Following six rounds of light treatment Müller glia remain persistently gliotic at the canonical peak stage of progenitor proliferation and migration.(A–I) Retinal sections collected at 72 hpL immunolabeled with anti-GFAP (red) and anti-PCNA (green) in untreated control (No Light Treatment), experimental control (1×Light Treatment), and experimental retinas (1×Light Treatment). (A–C) Müller glia are immunolabeled with anti-GFAP. (D–F) Müller glia that have re-entered the cell cycle are immunolabeled with anti-PCNA. (G–I) Merge of anti-GFAP and anti-PCNA immunolabeling. (J) Graph showing the average fold-change in expression of genes associated with (1) general proliferation (cdk1, c-jun), (2) retinal regeneration (shha, shhb, pcna, pax6a, pax6b, six3b and tgif1), (3) Müller cell function (glulb, gfap, kcnj10a, rlbp1b, vim), and (4) RPE function (rlbp1a). Asterisk indicates significantly different from control (p < 0.05). Scale bar represents 25 μm.

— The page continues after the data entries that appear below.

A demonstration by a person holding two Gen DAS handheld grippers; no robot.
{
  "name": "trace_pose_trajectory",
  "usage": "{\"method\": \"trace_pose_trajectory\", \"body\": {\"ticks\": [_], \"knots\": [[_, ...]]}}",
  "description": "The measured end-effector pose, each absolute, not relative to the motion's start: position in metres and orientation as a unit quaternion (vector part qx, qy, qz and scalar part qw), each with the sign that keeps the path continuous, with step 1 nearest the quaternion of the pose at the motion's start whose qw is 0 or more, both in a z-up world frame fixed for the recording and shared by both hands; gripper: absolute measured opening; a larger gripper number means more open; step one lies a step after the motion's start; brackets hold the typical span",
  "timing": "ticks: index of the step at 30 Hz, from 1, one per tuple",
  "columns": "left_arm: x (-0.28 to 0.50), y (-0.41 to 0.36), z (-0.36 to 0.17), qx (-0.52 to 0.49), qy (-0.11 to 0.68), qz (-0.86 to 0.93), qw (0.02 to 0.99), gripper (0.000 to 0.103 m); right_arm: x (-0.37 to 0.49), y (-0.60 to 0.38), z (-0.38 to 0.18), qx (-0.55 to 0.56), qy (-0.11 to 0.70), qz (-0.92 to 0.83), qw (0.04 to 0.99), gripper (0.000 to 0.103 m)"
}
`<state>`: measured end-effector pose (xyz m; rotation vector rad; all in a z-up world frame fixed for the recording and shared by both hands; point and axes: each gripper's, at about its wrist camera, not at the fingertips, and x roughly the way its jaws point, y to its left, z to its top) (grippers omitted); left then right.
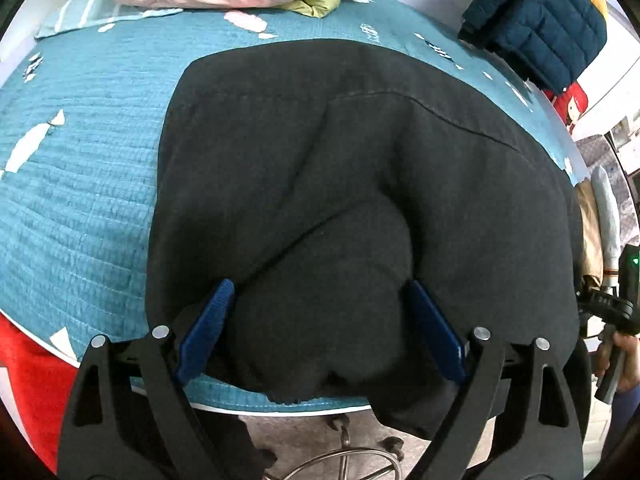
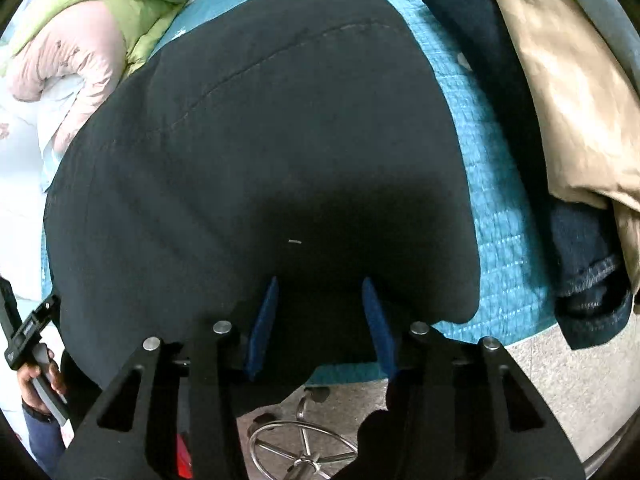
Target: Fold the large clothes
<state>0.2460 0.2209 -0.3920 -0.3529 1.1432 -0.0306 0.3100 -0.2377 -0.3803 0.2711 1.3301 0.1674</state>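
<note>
Both wrist cameras look steeply down from close above, along their own blue-padded jaws, at the near edge of a teal quilted bed [image 1: 80, 200]. They share the large black fabric garment [image 1: 360, 180] and the pink and green padded jackets [image 2: 80, 52] beyond it.

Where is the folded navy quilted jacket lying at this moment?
In the left wrist view, the folded navy quilted jacket lies at the upper right on the teal bedspread, beyond the large black garment.

Matt black cloth garment [image 1: 360, 184] on a ribbed quilted teal bedcover [image 1: 80, 184] — claw fingers [image 1: 208, 328] smooth blue plastic.
</note>
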Motion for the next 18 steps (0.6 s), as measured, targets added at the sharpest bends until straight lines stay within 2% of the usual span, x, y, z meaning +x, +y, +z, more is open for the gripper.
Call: {"method": "trace_pose_trajectory", "body": {"ticks": [4, 8, 14, 16, 18], "knots": [[0.248, 0.222, -0.386, -0.171, 0.532, -0.017, 0.829, 0.089, 0.311, -0.242, -0.365, 0.154, 0.618, 0.072, 0.768, 0.039], [0.238, 0.218, -0.343, -0.191, 0.484, -0.030, 0.853, 0.089, 0.296, -0.227, -0.315, 0.149, 0.574, 0.084, 0.801, 0.043], [0.248, 0.202, -0.294, -0.173, 0.418, -0.031, 0.891, 0.089, 0.318, -0.146, -0.267, 0.137, 0.521, 0.174, 0.825, 0.043], [0.255, 0.196, -0.293, -0.161, 0.423, -0.034, 0.891, 0.089, 0.335, -0.115, -0.265, 0.152, 0.513, 0.204, 0.820, 0.039], [0.261, 0.193, -0.309, -0.155, 0.454, -0.029, 0.877, 0.089, 0.349, -0.088, -0.273, 0.156, 0.519, 0.214, 0.813, 0.030]]}}
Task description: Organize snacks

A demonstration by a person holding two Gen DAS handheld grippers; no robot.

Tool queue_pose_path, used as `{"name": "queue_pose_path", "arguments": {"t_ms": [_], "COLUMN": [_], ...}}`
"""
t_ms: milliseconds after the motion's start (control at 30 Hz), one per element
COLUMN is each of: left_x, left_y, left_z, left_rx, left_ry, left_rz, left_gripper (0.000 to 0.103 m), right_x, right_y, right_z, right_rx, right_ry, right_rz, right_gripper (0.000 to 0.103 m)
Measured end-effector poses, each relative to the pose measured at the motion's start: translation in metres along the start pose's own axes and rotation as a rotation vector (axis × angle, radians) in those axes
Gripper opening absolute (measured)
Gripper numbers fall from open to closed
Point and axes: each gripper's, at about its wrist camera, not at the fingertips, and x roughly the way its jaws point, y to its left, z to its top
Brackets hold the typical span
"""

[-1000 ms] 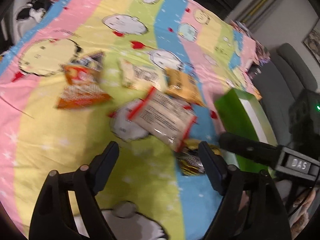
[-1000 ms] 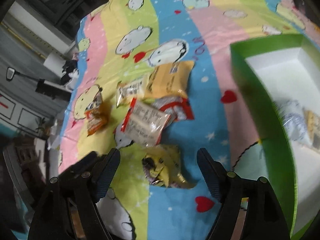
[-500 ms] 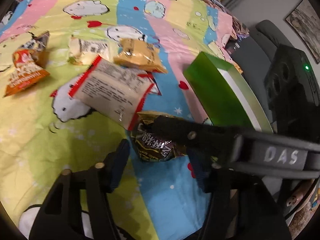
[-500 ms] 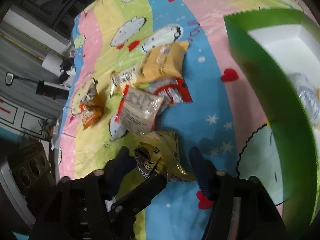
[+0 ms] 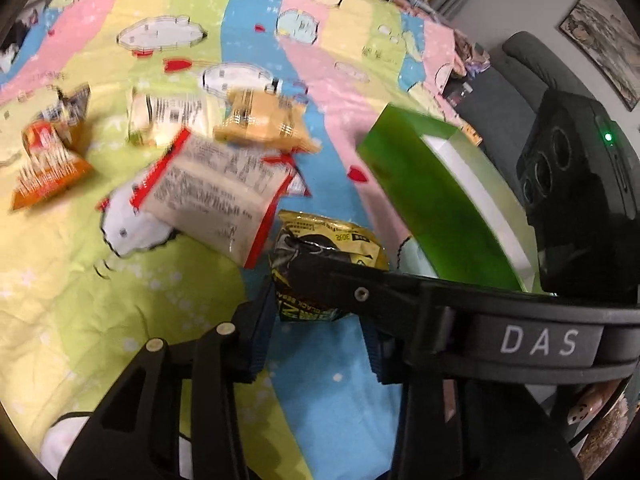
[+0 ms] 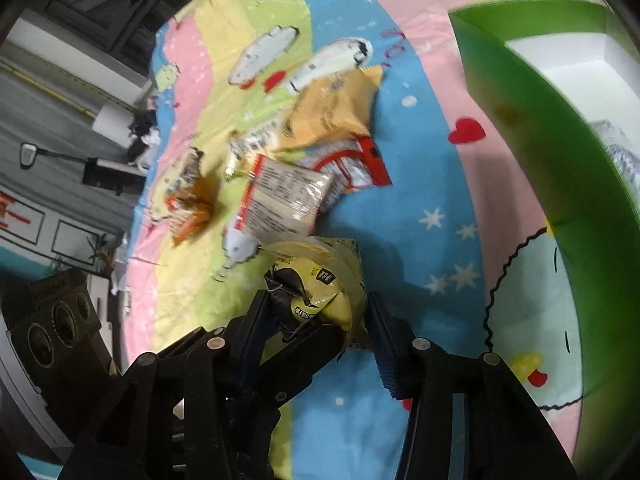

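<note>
A crumpled yellow and black snack packet [image 5: 324, 240] [image 6: 316, 276] lies on the striped cartoon cloth [image 5: 120, 300]. Both grippers have it between their fingers, and both sets of jaws are closing. My left gripper [image 5: 316, 320] presses its near edge, and one of its fingers [image 6: 308, 344] crosses under the packet in the right wrist view. My right gripper [image 6: 320, 320] squeezes it from both sides, and its finger [image 5: 360, 292] lies across the packet in the left wrist view. The green box [image 5: 432, 208] [image 6: 532, 152] stands open just to the right.
More snacks lie beyond: a white packet with red edges [image 5: 216, 196] [image 6: 284, 200], a tan packet [image 5: 260, 120] [image 6: 336, 112], a pale packet [image 5: 168, 116] and an orange packet [image 5: 44, 168] [image 6: 188, 212]. A silver packet [image 6: 616, 148] lies inside the box. A grey sofa [image 5: 520, 68] stands past the cloth.
Both grippers moved in on the yellow and black packet and their jaws narrowed from wide apart to pressing on it. The packet now looks crumpled.
</note>
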Motion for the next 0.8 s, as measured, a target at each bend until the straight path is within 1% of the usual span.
{"name": "queue_pose_path", "arguments": {"t_ms": [133,267,400,600,800], "left_x": [-0.018,-0.042,-0.050,-0.038,-0.017], "left_y": [-0.014,-0.038,-0.059,-0.093,-0.121], "left_z": [0.009,0.026,0.041,0.057,0.071], "left_rx": [0.034,0.104,0.144,0.204,0.262], "left_ry": [-0.064,-0.153,-0.206,-0.226,-0.206], "left_rz": [0.012,0.040,0.034,0.025,-0.009], "left_gripper": [0.039,0.038,0.038,0.038,0.037], "right_x": [-0.026,-0.056,-0.085,-0.117,-0.136], "right_y": [0.014,0.026,0.030,0.009,-0.019], "right_z": [0.004,0.013,0.022,0.033,0.043], "right_rx": [-0.049,-0.093,-0.123,-0.116,-0.056], "right_ry": [-0.063,-0.139,-0.215,-0.297,-0.353], "right_rz": [0.022,0.051,0.063,0.060,0.042], "right_gripper": [0.050,0.050,0.050,0.050,0.050]}}
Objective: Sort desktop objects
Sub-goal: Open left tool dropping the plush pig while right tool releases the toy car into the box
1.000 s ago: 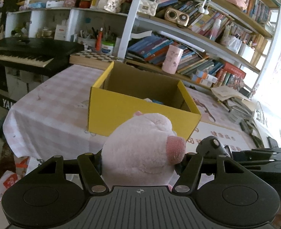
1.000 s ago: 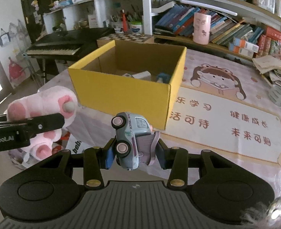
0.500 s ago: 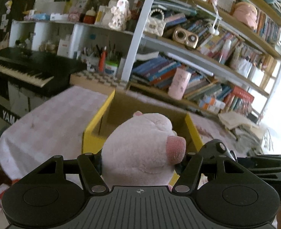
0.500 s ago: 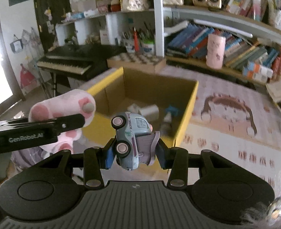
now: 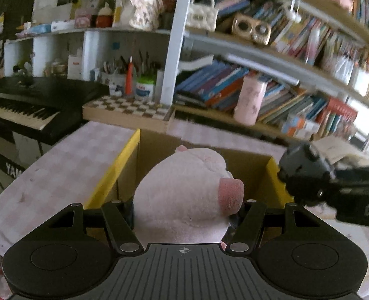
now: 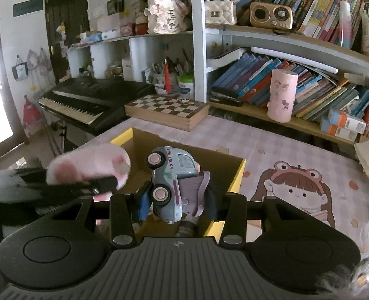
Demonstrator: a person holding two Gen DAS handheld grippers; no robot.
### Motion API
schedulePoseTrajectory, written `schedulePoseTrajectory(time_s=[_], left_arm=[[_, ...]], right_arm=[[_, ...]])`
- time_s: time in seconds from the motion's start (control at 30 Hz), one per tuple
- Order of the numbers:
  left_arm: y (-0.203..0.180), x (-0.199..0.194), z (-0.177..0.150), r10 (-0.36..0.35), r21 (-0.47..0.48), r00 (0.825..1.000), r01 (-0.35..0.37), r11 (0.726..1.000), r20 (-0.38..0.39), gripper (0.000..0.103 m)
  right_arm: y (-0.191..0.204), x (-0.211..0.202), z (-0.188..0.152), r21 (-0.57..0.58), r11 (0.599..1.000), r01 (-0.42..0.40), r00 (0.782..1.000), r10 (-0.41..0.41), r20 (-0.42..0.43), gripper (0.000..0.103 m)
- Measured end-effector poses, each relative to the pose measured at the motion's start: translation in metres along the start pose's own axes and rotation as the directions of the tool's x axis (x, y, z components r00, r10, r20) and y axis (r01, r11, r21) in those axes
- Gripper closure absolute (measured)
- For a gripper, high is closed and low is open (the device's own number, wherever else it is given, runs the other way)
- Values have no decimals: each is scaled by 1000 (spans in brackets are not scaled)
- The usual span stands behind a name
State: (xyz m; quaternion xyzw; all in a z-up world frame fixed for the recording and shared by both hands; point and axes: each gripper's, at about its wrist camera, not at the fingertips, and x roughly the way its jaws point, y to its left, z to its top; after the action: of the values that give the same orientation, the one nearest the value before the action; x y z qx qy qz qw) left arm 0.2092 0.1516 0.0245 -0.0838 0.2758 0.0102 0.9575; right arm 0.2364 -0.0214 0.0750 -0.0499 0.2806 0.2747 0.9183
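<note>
Left fingers [image 5: 184, 207] grip pink plush [image 5: 181, 195], right fingers [image 6: 175, 200] toy truck [image 6: 171, 182]; both over yellow box rim [image 5: 116, 167].

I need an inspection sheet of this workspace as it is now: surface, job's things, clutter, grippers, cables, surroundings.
Surface: table with pink checked cloth and a cartoon girl print.
Job's things: yellow box, open; plush pig; toy truck.
Clutter: chessboard box, pink cup.
Grippers: left gripper shut on plush pig; right gripper shut on toy truck; both above the box.
Cables: nothing seen.
Surroundings: bookshelf, keyboard.
</note>
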Motion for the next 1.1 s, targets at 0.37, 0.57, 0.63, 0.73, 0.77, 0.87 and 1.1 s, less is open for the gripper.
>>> schedulePoseTrajectory(time_s=[0.37, 0.57, 0.63, 0.73, 0.77, 0.87, 1.1], left_arm=[[-20, 55, -15, 80, 103, 980, -61, 993, -183, 37], [-23, 62, -14, 103, 120, 974, -79, 990, -203, 26], [-25, 59, -14, 103, 125, 975, -79, 989, -197, 15], [-25, 49, -12, 94, 126, 984, -74, 989, -154, 11], [-24, 43, -11, 79, 114, 988, -65, 991, -130, 10], [-21, 30, -7, 72, 89, 995, -65, 994, -72, 5], [-18, 7, -3, 96, 76, 995, -97, 992, 21, 4]], right_arm=[[-11, 43, -6, -6, 998, -55, 997, 55, -61, 62], [-20, 63, -11, 0, 998, -67, 993, 67, -102, 62], [-23, 69, -11, 0, 998, -67, 992, 67, -110, 62], [-24, 73, -10, -13, 998, -69, 992, 67, -109, 62], [-25, 75, -9, -12, 997, -71, 992, 69, -110, 62], [-27, 82, -6, -9, 997, -78, 990, 77, -117, 62], [-24, 104, 5, -45, 995, -89, 985, 81, -151, 64]])
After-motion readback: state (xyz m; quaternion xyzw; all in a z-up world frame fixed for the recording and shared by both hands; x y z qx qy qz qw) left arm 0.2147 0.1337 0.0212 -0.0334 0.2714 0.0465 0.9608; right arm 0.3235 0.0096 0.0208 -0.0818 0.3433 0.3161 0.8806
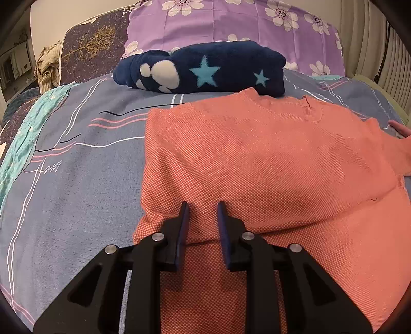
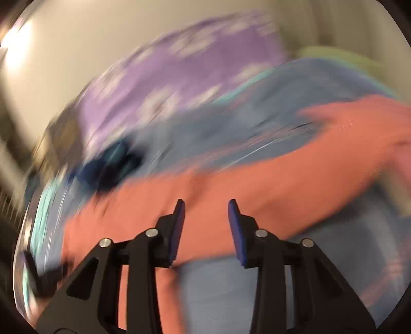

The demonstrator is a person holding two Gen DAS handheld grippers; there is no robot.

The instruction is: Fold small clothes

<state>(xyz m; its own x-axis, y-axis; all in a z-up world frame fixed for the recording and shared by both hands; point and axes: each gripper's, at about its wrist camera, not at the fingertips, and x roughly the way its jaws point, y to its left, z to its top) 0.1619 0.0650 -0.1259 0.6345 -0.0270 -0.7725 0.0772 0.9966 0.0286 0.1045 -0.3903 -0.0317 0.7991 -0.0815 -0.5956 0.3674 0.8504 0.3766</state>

Following multiple rounds of regeneration, retinas exhibit abnormal localization of inner retinal neurons.(A–F) Retinal sections collected at 28 dpL immunolabeled with anti-GFAP and anti-HuC/D to show Müller glia and inner retinal neurons, respectively, in untreated control (No Light Treatment), experimental control (1×Light Treatment) and experimental retinas (1×Light Treatment). Nuclei are stained in blue with TO-PRO-3. (A–C) Müller glia are immunolabeled with anti-GFAP. (D–F) Amacrine and ganglion cells are immunolabeled with anti-HuC/D. Mis-localization of HuC/D-positive cells were observed in the inner plexiform layer (IPL; arrowhead) and outer retina (arrow). (G) Quantification of average numbers of HuC/D-positive cells found in the IPL and outer retina (n = 5 per group). Cells were counted over a linear distance of 300 μm on the central dorsal retina. Asterisk indicates significantly different from 0 h control; Psi symbol indicates significantly different from 1×retinas (p < 0.05). Scale bar represents 25 μm.

Following six rounds of light treatment, retinas replace the lost photoreceptors.(A–L) Retinal sections collected at 28 dpL immunolabeled with anti-rhodopsin, Zpr-1, anti-blue opsin, and anti-UV opsin to show regeneration of the photoreceptors in untreated control (No Light Treatment), experimental control (1×Light Treatment), and experimental retinas (1×Light Treatment) following photolytic damage. S Nuclei are stained blue with TO-PRO-3. (A–C). Rod photoreceptor outer segments are immunolabeled with anti-rhodopsin (red). (D–F) Red-green double cones are immunolabeled with Zpr-1 (green). (G–I) Long single cones are immunolabeled with anti-blue opsin (green). (J–L) Short single cones are immunolabeled with anti-UV opsin (green). (M–P) Quantification of the average number of photoreceptors 28 dpL in control and experimental groups (n = 5). Cells were counted over a linear distance of 300 µm on the central dorsal retina. Single asterisks indicate significant differences between groups (p < 0.03). Scale bar represents 25 μm.

Comparison of photoreceptor degeneration and GFAP expression at 36 hpL between 9 and 18 mo zebrafish

(A–B) Retinal sections from 9 mo (A) and 18 mo (B) zebrafish immunolabeled with GFAP (Müller glia; green), Zpr-3 (Rod photoreceptors; red), and the nuclear stain TO-PRO-3 (blue). No differences in Müller glial reactivity or photoreceptor degeneration was observed. Scale bar represents 25 μm.